PSN and SOE are back online (except in Japan) and Sony is looing to kiss and make up. What are they offering? A couple of free video games, 30 days to their subscription services, a handful of movie rentals, and some virtual crap for their Second Life clone, Playstation Home. Technically they are also offering one year of credit monitoring, yet that offer is strangely omitted from their announcement.
Sony is responsible for the second largest data breach in history. 77 million customers had their names, addresses, gender, birthdate, email, password, credit card number, and expiration date stolen from a service that couldn’t be bothered to patch their web servers or install a basic firewall. Furthermore, Sony failed to take proactive measures in their other online divisions and the door was left open for ANOTHER 24 million customers to be victimized. Now, Sony plans to make it all go away for a couple of old, underperforming video games and a weekend on the couch watching movies. Really? This is a childish bribe to a very grown up problem.

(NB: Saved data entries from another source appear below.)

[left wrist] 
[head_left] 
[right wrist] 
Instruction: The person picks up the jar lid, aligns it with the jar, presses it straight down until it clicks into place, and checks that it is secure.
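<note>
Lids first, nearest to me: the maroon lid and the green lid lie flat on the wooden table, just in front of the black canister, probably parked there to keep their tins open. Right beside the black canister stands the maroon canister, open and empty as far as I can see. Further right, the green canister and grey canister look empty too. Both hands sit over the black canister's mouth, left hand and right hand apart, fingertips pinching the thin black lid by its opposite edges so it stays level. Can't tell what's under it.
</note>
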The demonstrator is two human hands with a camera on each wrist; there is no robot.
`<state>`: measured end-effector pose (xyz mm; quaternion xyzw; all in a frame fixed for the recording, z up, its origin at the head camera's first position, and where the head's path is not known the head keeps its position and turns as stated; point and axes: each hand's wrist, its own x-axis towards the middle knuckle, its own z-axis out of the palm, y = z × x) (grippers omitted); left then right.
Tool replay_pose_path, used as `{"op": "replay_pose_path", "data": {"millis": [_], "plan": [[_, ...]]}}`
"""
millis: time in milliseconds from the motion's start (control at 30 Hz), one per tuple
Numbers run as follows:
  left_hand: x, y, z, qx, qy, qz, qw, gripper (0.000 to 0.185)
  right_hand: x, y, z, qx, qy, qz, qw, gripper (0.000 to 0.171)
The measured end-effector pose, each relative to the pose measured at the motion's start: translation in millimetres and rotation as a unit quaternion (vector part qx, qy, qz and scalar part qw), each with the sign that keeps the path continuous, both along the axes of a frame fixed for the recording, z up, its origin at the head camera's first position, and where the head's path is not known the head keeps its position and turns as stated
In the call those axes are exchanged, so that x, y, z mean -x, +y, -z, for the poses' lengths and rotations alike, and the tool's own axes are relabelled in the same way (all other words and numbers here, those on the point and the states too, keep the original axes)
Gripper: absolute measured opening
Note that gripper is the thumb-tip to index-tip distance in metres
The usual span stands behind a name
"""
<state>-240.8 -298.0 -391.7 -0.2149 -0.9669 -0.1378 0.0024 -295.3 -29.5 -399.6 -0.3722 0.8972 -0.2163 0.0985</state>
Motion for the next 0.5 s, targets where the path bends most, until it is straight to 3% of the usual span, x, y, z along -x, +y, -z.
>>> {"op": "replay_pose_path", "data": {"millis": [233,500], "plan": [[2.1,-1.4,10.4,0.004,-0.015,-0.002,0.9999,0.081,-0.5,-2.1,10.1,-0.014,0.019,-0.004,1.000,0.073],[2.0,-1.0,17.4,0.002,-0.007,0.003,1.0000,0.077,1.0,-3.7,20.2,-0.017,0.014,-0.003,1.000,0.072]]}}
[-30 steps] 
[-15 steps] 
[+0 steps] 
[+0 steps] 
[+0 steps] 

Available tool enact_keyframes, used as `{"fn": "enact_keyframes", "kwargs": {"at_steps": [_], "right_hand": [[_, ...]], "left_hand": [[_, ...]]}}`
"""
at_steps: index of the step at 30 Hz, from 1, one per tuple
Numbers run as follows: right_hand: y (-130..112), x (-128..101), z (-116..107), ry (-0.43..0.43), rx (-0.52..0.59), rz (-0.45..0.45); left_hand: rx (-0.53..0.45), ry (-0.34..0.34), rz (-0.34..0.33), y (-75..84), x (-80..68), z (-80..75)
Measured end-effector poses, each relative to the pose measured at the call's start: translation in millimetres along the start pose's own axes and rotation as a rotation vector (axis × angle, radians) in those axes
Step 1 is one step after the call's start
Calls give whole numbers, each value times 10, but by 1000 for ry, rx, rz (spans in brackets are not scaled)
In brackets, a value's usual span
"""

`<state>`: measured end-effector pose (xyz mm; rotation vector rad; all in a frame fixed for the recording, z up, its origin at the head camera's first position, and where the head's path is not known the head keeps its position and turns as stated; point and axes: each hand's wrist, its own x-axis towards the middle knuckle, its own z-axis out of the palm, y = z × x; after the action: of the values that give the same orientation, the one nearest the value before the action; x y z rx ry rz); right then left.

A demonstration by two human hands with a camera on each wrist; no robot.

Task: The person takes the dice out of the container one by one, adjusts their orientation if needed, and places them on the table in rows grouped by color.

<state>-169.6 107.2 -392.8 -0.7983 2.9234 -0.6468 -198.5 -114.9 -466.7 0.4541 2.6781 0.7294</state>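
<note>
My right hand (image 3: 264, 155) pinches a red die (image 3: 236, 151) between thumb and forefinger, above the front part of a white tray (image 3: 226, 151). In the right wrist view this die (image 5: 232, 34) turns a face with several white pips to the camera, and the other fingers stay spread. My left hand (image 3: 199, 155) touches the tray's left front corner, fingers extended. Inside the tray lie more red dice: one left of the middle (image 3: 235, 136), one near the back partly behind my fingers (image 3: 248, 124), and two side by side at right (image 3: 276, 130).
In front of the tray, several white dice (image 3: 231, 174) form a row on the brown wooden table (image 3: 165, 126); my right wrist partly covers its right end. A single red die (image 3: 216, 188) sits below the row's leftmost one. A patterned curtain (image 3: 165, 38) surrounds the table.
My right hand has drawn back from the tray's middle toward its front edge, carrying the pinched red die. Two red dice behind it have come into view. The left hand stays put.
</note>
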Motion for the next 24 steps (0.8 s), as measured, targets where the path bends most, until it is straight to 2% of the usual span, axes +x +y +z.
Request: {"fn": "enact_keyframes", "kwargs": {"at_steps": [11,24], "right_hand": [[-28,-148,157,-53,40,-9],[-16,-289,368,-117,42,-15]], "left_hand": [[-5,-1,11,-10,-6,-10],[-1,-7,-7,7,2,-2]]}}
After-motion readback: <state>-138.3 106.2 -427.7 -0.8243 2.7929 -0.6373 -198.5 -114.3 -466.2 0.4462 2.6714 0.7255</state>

Has the problem even been fixed? Sony has refused to disclose exactly how their network is any better than before. Even if we assume it is, can we be assured that Sony will continue to provide adequate security in the future? Online security is an ever escalating arms race. Are people expected to simply sit back and trust a company that got caught with security that would have been inadequate 10 years ago?
Then we have the possibility that this attack could have been motivated by Sony’s brash actions against the private sector. Sony’s long history of suing private innovators came to a head recently with the much publicized court cases against George Hotz (Geohot) and Alexander Egorenkov(graf_chokolo). Not content with attacking these private citizens, Sony even went so far as to petition the courts to gain access to the records of anyone who had viewed a video created by them on YouTube, visited their websites, or donated to their legal defense.
And what of the motivations of these two “hackers”? Sony removed the ‘Other OS’ feature from from the Playstation 3 system; A feature touted as a selling point for the device. The reason? “Security.” Sony’s security, not yours. Sony was concerned that, in an industry where sales are measured in the hundreds of thousands, a couple hundred people were going to play a video game without paying.
100 million Sony customers were subjected to identity theft because they couldn't be bothered to enable security measures that your grandmother’s Windows laptop has by default and they want you to forgive them for the price a an old lollypop they found in the bottom of their coat pocket.